Task details ->
Up to and including the line with "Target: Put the", restate the material below word for word, beginning with its first line.

--- Provided material ---

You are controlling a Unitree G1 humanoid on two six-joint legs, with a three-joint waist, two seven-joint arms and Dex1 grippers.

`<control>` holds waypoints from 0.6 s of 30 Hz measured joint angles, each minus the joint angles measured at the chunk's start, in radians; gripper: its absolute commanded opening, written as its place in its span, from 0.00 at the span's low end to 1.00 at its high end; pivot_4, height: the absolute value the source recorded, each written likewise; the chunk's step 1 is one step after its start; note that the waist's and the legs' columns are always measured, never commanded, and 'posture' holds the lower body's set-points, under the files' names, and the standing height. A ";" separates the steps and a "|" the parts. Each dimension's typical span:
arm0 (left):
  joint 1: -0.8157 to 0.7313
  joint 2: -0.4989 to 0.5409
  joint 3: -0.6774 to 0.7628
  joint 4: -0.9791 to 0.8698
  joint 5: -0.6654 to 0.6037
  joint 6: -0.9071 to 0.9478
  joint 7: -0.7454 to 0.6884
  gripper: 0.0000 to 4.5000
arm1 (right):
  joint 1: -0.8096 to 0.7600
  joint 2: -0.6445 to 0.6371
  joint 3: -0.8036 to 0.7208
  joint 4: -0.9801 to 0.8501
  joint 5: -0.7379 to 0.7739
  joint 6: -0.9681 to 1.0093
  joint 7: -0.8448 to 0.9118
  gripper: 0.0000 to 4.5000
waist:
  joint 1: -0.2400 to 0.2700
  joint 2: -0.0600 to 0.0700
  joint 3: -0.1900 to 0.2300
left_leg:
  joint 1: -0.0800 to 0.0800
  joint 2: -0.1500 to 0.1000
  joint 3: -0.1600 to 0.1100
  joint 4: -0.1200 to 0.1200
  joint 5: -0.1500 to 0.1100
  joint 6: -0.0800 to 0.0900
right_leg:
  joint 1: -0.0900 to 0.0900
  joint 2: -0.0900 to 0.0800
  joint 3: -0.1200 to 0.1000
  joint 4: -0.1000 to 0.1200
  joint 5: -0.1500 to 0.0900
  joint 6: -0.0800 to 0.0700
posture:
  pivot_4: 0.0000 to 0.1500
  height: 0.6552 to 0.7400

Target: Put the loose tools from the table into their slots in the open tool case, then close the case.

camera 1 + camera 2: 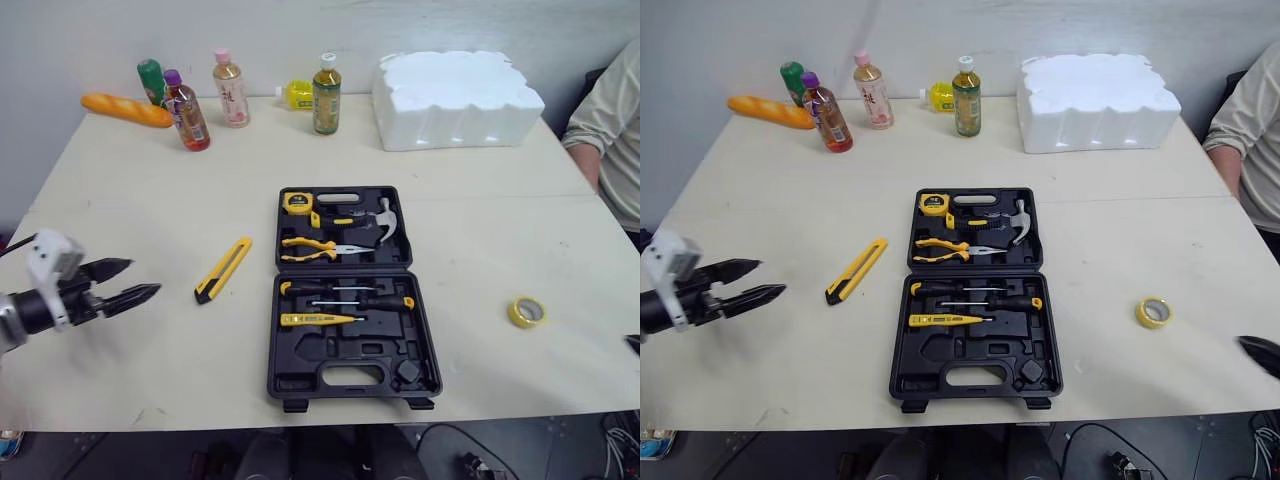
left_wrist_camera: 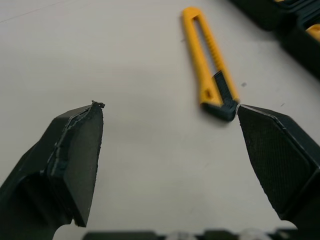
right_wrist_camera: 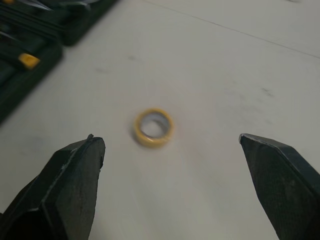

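At the middle of the tabletop (image 1: 150,190), you have the black tool case (image 1: 310,352) lying open and flat, with its lid half on the far side. Its slots hold a tape measure (image 1: 297,203), a hammer (image 1: 383,222), yellow-handled pliers (image 1: 315,248), screwdrivers (image 1: 345,292) and a yellow tester pen (image 1: 318,319). Just left of the case, and apart from it, a yellow utility knife (image 1: 223,270) lies loose on a slant. Your left jaws hover spread wide and empty near the knife's closer end, not touching it. Well to the right of the case, a yellow tape roll (image 1: 526,312) lies flat. Your right jaws are released near it, pointing toward it and gripping nothing. Along the far edge are bottles (image 1: 327,95), a baguette (image 1: 127,109) and a white foam block (image 1: 455,98). A person's sleeve (image 1: 610,120) shows at the right.
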 measured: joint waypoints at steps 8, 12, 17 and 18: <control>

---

Result ->
You are controlling a Unitree G1 humanoid on two six-joint legs, with a three-joint waist, two seven-joint arms and Dex1 grippers.

`<control>` holds waypoints from 0.6 s of 30 Hz measured joint angles, each minus the joint angles measured at the chunk's start, in radians; gripper: its absolute commanded opening, written as its place in its span, from 0.00 at the span's low end to 1.00 at its high end; pivot_4, height: the absolute value the source recorded, each written likewise; the chunk's step 1 is one step after its start; note that the waist's and the legs' columns are always measured, never commanded, and 'posture' holds the lower body's set-points, under the files' names, and the standing height. A ";" separates the steps and a "|" the parts. Each dimension's typical span:
arm0 (left):
  joint 1: -0.8157 to 0.7313
  joint 2: -0.4989 to 0.5409
  joint 3: -0.6774 to 0.7628
  joint 4: -0.9791 to 0.8698
  joint 5: -0.6654 to 0.6037
  joint 6: -0.9071 to 0.9478
  joint 7: -0.7454 to 0.6884
  gripper: 0.0000 to 4.5000
arm1 (right):
  joint 1: -0.8096 to 0.7600
  joint 2: -0.6445 to 0.6371
  joint 3: -0.8036 to 0.7208
  joint 4: -0.9801 to 0.8501
  joint 5: -0.7379 to 0.7739
  joint 6: -0.9681 to 1.0093
  joint 7: -0.8448 to 0.9118
  gripper: 0.0000 to 4.5000
waist:
  joint 1: -0.2400 to 0.2700
  joint 2: -0.0600 to 0.0700
  joint 3: -0.1900 to 0.2300
left_leg:
  joint 1: -0.0800 to 0.0800
  joint 2: -0.1500 to 0.1000
  joint 3: -0.1600 to 0.1100
  joint 4: -0.1200 to 0.1200
  joint 5: -0.1500 to 0.1100
  joint 6: -0.0800 to 0.0900
right_leg:
  joint 1: -0.0900 to 0.0900
  joint 2: -0.0900 to 0.0800
  joint 3: -0.1200 to 0.1000
  joint 4: -0.1000 to 0.1200
  joint 5: -0.1500 to 0.0900
  joint 6: -0.0800 to 0.0700
posture:
  pivot_4: 0.0000 to 0.1500
  height: 0.6552 to 0.7400

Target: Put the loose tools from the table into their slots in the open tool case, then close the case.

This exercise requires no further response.